体育が終わって着替えを済ませた直後に、隣のクラスの子があたしを呼んだ。
「おいー!お前らのクラスのボール運動場置きっ放しやでー。」
「えぇ?うわー!忘れてるー!最後触ったん誰よー。」
あたしがそう教室にいる生徒に聞いていると、
「そういうのどうでもええわ。お前体育委員なんやから行けや!間に合わんぞ!」
アイツがあたしに言った。
「はー?いっつも日直が片付けしてますー。日直あんたやろ?あんたがやるべきや!」
「なんでやねん!体育委員がやらんから変なルールできてるだけやろ!」
あたし達が大声で言い合いしていると、リリが割って入って来た。
「もー!!2人で取ってこい!!誰か遅刻したらモダ先生また機嫌悪くなるやんか!」
「「やば!」」
あたし達は同時に同じ言葉を吐いて、2人で廊下を走ってボールを拾いに行った。みんなの笑い声が遠くなる教室から聞こえた。
「なんで6年って3階なんー?!めんどいわー。」
「いちいちうっさい!早よ行くぞ!」
あたしとは違って、アイツだけが今の危機を察知していた。
ボールを取り上げ、階段を駆け上がった。
2階…3階…
始業のベルが鳴り出した。あたし達の学校、というより生徒が勝手に決めたルールでは、このベルが鳴り止むまでに教室に入ることができればセーフと見なされることになっていた。

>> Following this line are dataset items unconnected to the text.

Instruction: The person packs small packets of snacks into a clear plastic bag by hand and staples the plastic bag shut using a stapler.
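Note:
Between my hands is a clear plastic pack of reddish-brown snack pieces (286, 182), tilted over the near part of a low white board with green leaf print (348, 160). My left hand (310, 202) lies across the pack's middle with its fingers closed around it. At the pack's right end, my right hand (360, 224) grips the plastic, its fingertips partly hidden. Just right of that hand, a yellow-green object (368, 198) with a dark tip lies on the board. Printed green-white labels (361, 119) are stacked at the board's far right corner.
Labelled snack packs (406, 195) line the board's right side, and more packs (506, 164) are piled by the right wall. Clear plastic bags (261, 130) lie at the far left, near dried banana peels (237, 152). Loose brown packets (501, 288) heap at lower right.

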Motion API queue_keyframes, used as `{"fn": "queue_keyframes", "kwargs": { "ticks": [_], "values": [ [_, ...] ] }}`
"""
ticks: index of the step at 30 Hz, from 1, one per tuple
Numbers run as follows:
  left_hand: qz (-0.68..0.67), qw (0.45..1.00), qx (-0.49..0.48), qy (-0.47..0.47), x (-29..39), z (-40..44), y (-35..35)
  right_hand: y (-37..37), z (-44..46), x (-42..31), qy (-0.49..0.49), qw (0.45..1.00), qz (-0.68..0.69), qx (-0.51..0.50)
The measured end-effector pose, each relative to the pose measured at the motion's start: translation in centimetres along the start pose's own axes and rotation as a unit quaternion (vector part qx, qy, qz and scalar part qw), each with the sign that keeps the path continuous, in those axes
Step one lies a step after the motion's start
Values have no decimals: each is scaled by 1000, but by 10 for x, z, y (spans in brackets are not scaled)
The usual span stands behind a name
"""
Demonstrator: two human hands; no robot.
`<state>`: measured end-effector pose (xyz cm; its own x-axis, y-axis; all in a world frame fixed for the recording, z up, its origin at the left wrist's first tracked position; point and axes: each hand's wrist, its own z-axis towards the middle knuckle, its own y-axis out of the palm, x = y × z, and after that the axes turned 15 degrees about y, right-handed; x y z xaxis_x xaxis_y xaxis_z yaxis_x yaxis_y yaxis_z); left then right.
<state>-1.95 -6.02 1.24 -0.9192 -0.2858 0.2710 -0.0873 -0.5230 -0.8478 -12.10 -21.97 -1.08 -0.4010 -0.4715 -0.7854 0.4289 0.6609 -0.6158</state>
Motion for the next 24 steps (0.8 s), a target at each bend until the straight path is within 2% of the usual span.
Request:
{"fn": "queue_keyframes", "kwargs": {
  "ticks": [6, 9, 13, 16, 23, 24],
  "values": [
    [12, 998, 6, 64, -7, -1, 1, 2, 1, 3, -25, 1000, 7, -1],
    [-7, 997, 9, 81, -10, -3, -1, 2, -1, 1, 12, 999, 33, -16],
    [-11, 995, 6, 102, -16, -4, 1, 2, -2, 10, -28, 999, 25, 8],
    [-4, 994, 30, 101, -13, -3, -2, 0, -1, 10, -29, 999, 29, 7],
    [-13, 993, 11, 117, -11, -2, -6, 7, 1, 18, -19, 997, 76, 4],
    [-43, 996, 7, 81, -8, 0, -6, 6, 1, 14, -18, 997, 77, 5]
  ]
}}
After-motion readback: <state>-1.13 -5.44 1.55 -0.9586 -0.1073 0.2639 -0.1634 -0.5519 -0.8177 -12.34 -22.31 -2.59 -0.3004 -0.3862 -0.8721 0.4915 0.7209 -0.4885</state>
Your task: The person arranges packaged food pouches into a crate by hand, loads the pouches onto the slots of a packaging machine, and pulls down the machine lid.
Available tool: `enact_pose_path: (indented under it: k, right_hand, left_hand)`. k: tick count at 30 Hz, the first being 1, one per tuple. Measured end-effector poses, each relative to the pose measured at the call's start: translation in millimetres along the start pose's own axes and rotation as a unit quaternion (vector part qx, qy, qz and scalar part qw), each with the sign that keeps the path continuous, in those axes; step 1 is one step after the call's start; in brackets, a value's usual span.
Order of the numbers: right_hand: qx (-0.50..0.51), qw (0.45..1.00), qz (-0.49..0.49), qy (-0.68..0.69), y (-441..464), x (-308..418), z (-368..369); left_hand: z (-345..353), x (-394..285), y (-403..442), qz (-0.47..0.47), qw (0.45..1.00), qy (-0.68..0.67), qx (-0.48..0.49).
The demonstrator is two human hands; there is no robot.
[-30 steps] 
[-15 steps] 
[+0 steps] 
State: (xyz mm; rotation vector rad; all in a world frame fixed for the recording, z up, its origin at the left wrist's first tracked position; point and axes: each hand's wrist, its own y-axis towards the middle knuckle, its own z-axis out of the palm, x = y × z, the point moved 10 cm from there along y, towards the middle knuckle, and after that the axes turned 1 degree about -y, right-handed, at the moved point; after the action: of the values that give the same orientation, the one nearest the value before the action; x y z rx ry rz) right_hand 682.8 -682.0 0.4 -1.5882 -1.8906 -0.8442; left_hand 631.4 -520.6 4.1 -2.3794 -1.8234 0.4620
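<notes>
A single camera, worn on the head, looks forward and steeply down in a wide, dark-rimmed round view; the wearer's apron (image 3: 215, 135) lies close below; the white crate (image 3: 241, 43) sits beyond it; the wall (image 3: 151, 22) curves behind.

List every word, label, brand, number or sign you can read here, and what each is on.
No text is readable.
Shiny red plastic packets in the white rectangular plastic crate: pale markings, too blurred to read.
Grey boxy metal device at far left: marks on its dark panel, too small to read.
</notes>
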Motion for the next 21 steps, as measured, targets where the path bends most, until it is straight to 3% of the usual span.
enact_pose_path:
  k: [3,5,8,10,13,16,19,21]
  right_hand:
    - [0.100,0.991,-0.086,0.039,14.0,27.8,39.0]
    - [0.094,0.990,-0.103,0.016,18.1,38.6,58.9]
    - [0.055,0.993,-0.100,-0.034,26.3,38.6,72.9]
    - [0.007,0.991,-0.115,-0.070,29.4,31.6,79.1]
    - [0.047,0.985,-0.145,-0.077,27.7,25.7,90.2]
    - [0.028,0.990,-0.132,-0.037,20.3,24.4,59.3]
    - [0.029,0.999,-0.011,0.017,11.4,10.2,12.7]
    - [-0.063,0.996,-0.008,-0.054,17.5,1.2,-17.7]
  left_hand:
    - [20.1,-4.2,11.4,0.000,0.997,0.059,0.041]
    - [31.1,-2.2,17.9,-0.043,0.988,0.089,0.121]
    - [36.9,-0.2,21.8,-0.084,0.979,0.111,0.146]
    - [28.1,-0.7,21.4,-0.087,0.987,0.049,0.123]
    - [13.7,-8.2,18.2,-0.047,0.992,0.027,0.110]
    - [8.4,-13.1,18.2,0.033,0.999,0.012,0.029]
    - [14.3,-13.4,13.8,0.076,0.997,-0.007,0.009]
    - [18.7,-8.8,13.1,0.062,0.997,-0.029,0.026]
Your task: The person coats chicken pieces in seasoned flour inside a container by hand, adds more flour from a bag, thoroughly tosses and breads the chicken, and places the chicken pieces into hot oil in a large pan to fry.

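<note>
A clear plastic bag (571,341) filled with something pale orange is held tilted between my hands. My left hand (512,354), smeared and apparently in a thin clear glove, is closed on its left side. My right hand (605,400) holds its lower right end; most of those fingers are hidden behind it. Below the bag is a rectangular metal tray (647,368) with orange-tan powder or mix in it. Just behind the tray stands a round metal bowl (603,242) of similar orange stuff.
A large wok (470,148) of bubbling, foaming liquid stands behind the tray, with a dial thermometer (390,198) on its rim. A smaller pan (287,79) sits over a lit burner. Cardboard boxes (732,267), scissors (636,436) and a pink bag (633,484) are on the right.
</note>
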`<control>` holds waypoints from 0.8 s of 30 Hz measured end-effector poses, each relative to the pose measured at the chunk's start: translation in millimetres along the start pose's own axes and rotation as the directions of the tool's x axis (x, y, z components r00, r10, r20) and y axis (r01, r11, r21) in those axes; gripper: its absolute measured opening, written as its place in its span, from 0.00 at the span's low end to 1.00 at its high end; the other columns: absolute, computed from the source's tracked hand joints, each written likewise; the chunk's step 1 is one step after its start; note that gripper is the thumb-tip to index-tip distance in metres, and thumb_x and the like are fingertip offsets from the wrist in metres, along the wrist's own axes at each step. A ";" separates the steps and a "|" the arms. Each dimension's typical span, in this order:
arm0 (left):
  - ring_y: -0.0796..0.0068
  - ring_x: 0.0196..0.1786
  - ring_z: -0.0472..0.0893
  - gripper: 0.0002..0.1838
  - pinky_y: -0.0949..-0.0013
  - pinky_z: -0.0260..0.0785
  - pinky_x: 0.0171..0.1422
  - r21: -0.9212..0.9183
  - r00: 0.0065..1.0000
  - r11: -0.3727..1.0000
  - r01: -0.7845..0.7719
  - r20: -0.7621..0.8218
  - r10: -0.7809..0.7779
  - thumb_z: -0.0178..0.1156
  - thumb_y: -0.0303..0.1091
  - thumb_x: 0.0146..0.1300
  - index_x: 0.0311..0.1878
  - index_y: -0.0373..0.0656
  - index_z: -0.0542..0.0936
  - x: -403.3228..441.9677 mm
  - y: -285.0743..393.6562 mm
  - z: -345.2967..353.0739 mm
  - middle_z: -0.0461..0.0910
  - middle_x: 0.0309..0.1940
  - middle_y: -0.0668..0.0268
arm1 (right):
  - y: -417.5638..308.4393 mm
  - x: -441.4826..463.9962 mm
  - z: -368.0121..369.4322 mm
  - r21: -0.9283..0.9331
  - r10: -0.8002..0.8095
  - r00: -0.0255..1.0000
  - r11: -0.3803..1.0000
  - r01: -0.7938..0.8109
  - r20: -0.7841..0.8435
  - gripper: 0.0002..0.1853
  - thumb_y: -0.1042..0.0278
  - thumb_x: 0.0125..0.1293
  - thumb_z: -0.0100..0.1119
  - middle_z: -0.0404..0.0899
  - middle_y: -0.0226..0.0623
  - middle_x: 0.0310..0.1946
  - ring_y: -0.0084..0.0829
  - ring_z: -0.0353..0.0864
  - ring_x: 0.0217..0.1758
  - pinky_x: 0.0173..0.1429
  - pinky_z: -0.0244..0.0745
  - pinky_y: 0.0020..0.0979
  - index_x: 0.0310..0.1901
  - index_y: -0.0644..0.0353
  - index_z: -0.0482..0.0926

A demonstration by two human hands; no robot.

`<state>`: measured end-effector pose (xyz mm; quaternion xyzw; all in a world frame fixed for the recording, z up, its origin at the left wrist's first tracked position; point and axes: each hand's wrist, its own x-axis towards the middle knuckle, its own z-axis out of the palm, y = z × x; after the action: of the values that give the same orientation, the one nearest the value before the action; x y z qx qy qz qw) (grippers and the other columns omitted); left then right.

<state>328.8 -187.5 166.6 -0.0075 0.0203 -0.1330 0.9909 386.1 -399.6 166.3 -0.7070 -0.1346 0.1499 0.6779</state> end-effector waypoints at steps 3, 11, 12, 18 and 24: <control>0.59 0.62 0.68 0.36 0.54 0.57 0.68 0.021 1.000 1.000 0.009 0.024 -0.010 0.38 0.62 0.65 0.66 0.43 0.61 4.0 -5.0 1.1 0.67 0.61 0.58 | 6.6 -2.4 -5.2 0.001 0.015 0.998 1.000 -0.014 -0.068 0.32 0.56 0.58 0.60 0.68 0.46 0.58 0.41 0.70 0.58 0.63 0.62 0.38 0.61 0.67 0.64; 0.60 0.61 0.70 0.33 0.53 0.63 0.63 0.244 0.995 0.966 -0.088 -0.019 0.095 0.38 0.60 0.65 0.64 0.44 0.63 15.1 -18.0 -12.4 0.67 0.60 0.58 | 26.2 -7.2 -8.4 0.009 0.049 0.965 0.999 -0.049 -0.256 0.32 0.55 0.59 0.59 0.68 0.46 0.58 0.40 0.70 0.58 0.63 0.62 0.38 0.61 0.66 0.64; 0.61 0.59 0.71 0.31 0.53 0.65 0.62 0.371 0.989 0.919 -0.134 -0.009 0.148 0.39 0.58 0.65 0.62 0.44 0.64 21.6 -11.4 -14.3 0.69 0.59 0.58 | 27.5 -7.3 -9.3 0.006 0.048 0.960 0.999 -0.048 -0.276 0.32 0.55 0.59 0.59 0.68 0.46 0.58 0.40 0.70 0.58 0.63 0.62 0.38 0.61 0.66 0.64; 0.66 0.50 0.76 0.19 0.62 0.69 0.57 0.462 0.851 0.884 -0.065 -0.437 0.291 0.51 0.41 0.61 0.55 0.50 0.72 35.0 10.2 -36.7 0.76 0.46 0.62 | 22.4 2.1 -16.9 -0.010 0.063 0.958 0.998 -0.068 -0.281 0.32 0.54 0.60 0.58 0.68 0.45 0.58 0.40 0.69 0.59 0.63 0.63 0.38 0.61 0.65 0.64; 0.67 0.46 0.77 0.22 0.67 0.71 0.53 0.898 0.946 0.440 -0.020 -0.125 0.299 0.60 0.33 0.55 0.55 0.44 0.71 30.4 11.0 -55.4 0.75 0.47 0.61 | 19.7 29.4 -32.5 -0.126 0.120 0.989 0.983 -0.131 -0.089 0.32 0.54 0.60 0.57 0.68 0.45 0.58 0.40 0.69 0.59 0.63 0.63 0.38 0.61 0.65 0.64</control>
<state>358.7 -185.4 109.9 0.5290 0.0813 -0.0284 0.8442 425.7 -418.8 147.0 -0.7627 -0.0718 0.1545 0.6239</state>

あたし達はベルが鳴り止むまでには余裕で入れるスピードで廊下を走っていた。内心ほっとしていた。
教室の後ろのドアを開けた。息を切らしながら“セーフ!”と言おうとしていたら、既にあたし達2人以外が全員着席していて、その中でランちゃんだけが立たされていた。
そして教卓には、モダが立っていた。